Per essere più specifici Twilight of the Bat si posiziona esattamente all’incrocio tra esperimenti come Coober Skeber #2, albo del 1997 targato Highwater Books in cui autori come Mat Brinkman, Brian Chippendale e Ron Regè Jr. rileggevano in un bianco e nero lontanissimo dai colori sparati dei comic-book i supereroi (Marvel in quel caso), e l’approccio problematico alla figura dell’uomo pipistrello che è stato ben sviscerato nel già citato Dark Knight di Miller, in The Killing Joke di Moore e Bolland e nell’Arkham Asylum di Grant Morrison e Dave McKean. Proprio questo sincretismo è la forza dell’albo, in sostanza un Elseworld non autorizzato capace in 20 pagine di suggestionare il lettore come capita davvero raramente, soprattutto se si tratta di un lettore come me, cresciuto con i fumetti di supereroi classici per poi passare a quelli più maturi e quindi spostarsi progressivamente verso territori completamente diversi. In un albo come Twilight of the Bat c’è tutto quello che mi è sempre piaciuto di più e soprattutto ciò che mi piace trovare oggi nei fumetti di genere, ossia un approccio alla materia consapevole, maturo, che pone delle domande ma che è anche divertente, satirico, dissacratorio e mai troppo serioso o drammatico.

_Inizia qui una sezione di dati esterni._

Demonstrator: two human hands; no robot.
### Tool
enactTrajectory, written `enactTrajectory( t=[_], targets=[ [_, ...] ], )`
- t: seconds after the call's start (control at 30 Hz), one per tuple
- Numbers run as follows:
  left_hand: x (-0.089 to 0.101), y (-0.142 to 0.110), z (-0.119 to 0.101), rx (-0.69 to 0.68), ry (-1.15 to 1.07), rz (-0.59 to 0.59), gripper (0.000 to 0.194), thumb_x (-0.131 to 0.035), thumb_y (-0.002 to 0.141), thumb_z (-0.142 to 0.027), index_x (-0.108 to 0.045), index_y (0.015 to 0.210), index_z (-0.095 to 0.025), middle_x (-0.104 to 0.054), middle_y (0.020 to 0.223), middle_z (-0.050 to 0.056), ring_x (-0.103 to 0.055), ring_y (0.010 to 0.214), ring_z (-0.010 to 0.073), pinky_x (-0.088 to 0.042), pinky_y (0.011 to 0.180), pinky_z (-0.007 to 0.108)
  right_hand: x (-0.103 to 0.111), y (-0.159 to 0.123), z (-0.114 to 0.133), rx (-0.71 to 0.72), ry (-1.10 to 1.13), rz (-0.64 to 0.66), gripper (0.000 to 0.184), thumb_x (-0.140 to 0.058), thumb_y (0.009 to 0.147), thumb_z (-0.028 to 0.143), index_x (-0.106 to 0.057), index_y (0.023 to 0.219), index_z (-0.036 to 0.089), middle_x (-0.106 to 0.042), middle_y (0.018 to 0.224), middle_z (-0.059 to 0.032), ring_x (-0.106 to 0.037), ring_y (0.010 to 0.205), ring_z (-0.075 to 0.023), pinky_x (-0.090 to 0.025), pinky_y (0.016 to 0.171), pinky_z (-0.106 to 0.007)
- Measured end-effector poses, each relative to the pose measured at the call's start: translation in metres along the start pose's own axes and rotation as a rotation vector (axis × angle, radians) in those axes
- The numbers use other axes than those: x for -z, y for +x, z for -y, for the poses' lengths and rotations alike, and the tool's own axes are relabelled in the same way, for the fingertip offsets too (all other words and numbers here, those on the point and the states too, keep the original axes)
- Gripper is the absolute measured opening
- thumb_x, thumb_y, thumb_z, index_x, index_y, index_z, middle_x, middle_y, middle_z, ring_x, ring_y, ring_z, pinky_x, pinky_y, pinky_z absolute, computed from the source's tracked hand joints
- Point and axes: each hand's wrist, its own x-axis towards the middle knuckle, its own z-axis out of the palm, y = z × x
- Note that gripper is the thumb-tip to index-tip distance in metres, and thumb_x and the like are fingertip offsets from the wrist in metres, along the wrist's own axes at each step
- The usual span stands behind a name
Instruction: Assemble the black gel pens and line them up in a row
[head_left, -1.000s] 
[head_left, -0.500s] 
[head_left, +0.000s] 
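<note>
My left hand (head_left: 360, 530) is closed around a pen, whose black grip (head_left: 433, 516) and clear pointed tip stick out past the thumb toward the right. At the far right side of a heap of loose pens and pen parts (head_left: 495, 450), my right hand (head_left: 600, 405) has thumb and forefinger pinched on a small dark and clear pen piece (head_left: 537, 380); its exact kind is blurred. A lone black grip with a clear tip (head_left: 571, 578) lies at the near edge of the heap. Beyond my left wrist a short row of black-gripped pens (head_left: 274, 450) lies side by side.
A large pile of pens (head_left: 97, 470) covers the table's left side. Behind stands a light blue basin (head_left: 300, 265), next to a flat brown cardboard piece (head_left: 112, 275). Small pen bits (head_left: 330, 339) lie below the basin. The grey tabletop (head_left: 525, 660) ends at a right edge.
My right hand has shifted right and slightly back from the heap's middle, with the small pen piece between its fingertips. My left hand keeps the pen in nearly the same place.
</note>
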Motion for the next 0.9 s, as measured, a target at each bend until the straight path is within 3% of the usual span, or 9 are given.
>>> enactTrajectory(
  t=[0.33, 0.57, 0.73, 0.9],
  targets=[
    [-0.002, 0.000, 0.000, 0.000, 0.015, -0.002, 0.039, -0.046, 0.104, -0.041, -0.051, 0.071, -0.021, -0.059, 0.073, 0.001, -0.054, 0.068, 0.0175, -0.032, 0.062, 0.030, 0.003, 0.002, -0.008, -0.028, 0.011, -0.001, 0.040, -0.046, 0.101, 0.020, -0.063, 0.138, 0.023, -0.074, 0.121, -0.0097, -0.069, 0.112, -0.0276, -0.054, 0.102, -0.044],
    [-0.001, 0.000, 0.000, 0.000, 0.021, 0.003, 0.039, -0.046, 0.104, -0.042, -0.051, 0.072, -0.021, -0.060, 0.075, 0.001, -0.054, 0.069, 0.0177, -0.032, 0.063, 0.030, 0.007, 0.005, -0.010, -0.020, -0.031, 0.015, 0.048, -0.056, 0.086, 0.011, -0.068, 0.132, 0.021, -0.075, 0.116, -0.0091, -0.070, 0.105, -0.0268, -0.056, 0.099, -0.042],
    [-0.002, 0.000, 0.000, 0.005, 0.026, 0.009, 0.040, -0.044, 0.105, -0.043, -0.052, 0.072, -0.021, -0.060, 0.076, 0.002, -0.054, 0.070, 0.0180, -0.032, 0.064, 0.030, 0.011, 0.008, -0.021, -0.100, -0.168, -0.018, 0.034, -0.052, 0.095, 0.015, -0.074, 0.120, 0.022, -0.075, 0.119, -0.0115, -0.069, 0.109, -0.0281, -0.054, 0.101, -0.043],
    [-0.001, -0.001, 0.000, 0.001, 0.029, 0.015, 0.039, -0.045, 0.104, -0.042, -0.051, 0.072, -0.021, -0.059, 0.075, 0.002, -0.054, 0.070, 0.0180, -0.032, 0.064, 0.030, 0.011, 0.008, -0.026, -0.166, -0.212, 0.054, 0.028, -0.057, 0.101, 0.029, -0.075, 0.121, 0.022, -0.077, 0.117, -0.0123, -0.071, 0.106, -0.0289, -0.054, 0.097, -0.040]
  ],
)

Ma veniamo all’albo vero e proprio, partendo innanzitutto dal titolo, che sembra rimandare vagamente a Twilight of the Superheroes, la sceneggiatura di Alan Moore mai realizzata, e più direttamente allo stesso Mark of the Bat, un altro bootleg di Simmons (lì sia ai testi che ai disegni) sulla figura dell’uomo pipistrello. L’ambientazione è post-apocalittica, quasi un’autocitazione dell’autore al suo Black River, con un Batman ancor più vecchio di quello di The Dark Knight, ridotto a un barbone che passa le notti al freddo senza sapere cosa fare della sua vita. Suo solo compagno è il nemico per eccellenza, qui ribattezzato Joke Man, forse l’unica altra persona rimasta viva sulla terra. Batman gli dice di aver girato per mesi dopo le non meglio definite esplosioni che hanno ridotto G—— City e dintorni (o il mondo intero?) a brandelli e di non aver incontrato nessuno, e a un certo punto realizza “Everyone’s dead… Everyone except you and me”, con il Joker che gli mette una mano sulla guancia e lo bacia chiosando “We’re the luckiest boys in the world”. Ma il vecchio Bruce non si arrende e cerca disperatamente altri segni di vita, soprattutto quando una mattina trova vicino al suo giaciglio dei cupcake lasciati da non si sa bene chi, evento che accoglie con un entusiasmo persino eccessivo. Da lì in poi si sviluppano una serie di situazioni paradossali tra i due protagonisti, che includono sarcasmo, balletti, botte, amputazioni e merda. Ovviamente non vi anticipo il finale, perché vale la pena leggerlo, come vale la pena godersi i disegni di Keck, in un bianco e nero denso e a tratti suggestivo nella rappresentazione della Gotham apocalittica, mentre la padronanza delle espressioni facciali aggiunge verve satirica e assicura grosse risate. E tuttavia alla fine rimane una sensazione di amarezza, forse perché, pur nell’irrealtà dei personaggi, dei luoghi e delle situazioni, non è poi così difficile identificarsi con la disperazione esistenziale di quel Batman lì.